WHAT NEEDS TO BE DONE>
Nothing outside the stretch is wanted. Repeat exactly the lines of the listing below from the one that contains "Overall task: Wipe" through the one that contains "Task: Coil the", both ends included.

* * * * *

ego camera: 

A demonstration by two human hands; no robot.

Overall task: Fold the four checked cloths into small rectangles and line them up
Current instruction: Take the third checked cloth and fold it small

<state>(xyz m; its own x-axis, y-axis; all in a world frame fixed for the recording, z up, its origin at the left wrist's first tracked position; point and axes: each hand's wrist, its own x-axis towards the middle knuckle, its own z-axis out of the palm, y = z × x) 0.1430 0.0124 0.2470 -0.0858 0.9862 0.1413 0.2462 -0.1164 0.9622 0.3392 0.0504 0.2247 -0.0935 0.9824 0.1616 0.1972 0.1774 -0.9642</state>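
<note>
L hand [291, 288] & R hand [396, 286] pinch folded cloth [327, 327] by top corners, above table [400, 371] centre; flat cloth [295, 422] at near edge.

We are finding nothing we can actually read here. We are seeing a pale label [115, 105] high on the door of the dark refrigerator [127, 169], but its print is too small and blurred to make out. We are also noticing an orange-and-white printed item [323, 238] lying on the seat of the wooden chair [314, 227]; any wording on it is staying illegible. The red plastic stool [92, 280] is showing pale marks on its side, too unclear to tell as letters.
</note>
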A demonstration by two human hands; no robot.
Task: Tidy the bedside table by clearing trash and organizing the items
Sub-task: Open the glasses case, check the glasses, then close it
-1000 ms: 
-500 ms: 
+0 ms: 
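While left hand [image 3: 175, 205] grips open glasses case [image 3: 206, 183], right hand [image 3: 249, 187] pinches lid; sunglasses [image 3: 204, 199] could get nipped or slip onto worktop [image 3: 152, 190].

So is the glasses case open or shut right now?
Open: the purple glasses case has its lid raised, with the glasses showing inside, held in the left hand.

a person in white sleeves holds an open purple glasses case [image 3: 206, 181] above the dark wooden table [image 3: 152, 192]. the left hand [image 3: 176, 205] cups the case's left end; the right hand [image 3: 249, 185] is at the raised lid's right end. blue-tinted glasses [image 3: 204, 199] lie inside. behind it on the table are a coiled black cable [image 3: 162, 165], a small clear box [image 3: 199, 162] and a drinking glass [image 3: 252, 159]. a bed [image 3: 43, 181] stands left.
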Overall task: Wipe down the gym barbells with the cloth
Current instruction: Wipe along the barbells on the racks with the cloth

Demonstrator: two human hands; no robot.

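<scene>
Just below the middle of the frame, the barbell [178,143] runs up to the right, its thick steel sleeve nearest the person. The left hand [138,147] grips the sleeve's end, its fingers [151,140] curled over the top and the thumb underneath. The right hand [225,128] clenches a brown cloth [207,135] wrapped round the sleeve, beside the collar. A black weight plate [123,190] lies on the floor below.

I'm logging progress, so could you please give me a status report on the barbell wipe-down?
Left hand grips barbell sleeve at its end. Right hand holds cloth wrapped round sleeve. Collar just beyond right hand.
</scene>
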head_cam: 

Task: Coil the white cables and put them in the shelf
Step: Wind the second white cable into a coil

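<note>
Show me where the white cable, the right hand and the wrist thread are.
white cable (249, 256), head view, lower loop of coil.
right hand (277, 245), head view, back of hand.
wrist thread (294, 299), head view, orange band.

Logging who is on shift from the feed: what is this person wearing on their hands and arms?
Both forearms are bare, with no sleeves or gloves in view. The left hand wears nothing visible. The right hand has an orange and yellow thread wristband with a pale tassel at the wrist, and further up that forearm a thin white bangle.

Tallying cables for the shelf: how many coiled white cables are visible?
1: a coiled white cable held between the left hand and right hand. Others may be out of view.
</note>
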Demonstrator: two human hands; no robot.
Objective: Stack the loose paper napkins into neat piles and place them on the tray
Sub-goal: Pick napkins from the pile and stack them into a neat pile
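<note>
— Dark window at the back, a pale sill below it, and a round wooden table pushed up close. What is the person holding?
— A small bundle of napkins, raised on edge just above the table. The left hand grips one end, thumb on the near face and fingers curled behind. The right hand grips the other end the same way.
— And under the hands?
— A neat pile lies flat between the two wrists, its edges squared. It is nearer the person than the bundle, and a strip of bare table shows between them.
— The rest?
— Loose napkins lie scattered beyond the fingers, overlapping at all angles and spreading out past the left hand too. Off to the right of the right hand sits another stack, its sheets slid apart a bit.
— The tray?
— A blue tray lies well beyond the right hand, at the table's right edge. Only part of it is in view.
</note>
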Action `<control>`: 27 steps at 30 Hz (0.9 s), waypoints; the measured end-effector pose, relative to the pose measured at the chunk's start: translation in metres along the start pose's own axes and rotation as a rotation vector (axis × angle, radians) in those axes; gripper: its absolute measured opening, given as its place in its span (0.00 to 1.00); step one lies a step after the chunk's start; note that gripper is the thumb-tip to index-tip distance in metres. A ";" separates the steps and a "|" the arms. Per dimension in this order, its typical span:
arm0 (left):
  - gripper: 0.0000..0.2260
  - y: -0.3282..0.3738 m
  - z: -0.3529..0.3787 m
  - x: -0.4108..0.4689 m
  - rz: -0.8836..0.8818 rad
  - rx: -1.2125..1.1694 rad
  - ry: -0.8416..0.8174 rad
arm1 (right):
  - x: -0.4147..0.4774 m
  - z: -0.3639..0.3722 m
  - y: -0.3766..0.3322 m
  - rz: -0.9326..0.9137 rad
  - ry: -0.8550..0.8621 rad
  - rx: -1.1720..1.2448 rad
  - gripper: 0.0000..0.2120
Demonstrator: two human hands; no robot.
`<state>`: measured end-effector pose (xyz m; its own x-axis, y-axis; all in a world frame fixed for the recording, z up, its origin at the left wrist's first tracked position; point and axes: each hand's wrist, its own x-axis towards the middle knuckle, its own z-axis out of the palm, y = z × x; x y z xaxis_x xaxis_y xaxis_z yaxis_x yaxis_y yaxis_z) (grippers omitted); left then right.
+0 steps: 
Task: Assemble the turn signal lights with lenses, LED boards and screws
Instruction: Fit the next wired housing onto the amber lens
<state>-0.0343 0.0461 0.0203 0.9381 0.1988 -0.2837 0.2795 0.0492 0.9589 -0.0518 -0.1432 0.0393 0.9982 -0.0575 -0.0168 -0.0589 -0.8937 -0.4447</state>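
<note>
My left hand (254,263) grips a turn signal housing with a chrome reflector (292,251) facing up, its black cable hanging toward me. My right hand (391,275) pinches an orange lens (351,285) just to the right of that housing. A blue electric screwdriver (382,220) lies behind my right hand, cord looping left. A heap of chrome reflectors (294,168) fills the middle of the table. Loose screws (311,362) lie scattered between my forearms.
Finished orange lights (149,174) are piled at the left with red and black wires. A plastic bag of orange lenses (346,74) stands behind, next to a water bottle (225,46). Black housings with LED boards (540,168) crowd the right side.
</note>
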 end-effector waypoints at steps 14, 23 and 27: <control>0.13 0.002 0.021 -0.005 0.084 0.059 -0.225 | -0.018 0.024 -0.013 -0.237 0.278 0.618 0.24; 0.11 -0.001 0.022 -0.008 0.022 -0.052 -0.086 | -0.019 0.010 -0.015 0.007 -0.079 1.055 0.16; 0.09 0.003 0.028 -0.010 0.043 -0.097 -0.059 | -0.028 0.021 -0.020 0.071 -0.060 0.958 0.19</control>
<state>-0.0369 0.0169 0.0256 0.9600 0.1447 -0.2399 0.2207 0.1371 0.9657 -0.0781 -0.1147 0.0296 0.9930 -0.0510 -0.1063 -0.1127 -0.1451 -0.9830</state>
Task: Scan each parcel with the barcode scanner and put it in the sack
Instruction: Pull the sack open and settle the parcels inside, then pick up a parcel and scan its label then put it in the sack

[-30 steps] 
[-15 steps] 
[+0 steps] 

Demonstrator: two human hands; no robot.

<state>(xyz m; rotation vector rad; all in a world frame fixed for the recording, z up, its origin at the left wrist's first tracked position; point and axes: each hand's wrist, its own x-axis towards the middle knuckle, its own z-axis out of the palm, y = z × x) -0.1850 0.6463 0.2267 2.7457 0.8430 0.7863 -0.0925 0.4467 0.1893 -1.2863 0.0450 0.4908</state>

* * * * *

RESULT BELOW>
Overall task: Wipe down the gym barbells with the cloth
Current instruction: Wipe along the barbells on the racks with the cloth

Demonstrator: two human hands; no robot.

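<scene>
Just below the middle of the frame, the barbell [178,143] runs up to the right, its thick steel sleeve nearest the person. The left hand [138,147] grips the sleeve's end, its fingers [151,140] curled over the top and the thumb underneath. The right hand [225,128] clenches a brown cloth [207,135] wrapped round the sleeve, beside the collar. A black weight plate [123,190] lies on the floor below.

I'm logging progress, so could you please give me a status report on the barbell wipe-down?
Left hand grips barbell sleeve at its end. Right hand holds cloth wrapped round sleeve. Collar just beyond right hand.
</scene>
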head_cam: 

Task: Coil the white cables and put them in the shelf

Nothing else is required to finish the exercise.